### Problem details
Below are the entries. Transcribe exactly the lines from the one with "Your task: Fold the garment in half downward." through the one with "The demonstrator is", ends included, and leave out all others.

(Collected data)
****************************************

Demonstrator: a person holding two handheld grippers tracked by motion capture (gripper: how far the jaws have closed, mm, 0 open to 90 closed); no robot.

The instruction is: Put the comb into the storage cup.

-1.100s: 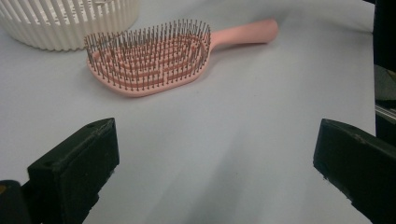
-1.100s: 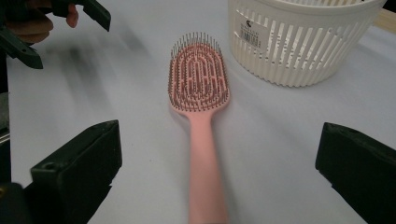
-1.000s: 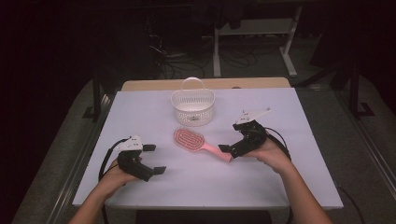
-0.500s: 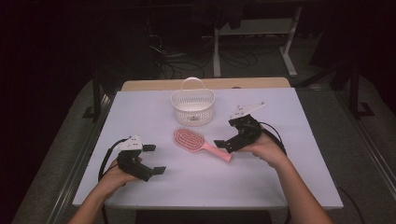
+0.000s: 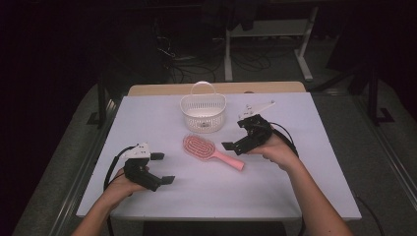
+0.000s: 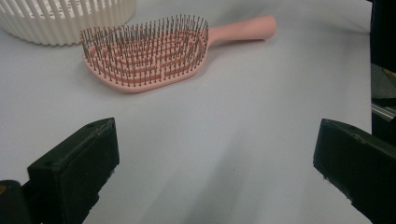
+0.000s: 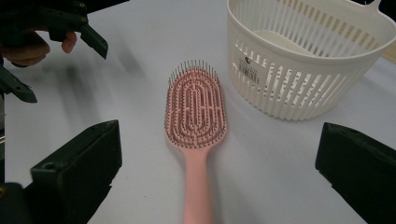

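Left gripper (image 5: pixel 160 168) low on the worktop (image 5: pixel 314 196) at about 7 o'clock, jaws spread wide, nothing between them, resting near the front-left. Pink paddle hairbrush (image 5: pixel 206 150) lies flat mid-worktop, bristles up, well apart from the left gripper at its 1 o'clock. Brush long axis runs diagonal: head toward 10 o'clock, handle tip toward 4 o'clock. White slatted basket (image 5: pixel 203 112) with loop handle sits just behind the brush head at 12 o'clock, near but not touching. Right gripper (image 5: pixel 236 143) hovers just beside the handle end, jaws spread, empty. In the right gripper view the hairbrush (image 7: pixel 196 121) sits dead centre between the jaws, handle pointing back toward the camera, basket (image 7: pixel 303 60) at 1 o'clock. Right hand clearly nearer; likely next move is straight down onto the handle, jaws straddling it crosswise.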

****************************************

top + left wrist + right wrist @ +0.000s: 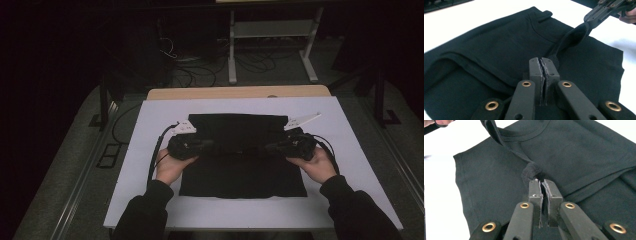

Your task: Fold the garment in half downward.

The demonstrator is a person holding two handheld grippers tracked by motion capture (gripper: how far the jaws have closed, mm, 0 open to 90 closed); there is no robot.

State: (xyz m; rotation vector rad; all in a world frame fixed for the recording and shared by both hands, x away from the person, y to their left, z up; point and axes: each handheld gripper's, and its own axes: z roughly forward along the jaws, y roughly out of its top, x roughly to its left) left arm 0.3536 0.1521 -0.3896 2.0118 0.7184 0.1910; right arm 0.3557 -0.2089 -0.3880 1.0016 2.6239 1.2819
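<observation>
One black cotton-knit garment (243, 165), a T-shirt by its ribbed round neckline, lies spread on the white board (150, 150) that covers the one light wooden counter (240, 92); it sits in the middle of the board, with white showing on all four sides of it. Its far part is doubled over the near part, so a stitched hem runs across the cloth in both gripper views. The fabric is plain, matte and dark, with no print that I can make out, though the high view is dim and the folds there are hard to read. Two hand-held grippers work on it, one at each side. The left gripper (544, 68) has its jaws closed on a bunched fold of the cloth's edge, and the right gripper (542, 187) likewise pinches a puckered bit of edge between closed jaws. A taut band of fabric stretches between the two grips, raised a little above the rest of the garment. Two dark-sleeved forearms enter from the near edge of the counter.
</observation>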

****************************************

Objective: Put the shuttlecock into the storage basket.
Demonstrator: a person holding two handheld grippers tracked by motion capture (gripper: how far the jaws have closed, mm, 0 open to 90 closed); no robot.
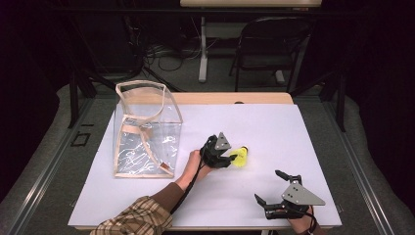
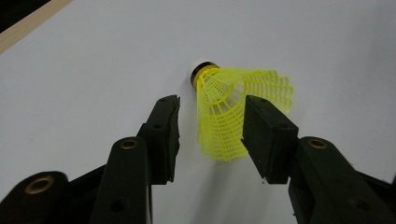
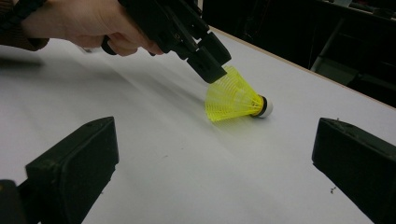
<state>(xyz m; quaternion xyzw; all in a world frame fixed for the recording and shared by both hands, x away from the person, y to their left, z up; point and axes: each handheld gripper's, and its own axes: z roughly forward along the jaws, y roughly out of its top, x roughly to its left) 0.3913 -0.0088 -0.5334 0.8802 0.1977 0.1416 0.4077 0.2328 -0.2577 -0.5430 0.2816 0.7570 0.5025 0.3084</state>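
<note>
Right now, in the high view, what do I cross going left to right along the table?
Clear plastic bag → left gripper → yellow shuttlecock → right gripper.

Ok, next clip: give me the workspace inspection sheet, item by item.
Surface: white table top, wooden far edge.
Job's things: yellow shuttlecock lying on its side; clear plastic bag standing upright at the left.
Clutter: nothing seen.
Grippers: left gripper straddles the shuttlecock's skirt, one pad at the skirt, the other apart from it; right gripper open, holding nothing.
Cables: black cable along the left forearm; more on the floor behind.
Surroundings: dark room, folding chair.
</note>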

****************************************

### Answer section
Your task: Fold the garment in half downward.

The demonstrator is a person holding two handheld grippers tracked by motion capture (gripper: how far the jaws have closed, mm, 0 open to 90 closed); there is no robot.

The output is complete as it stands.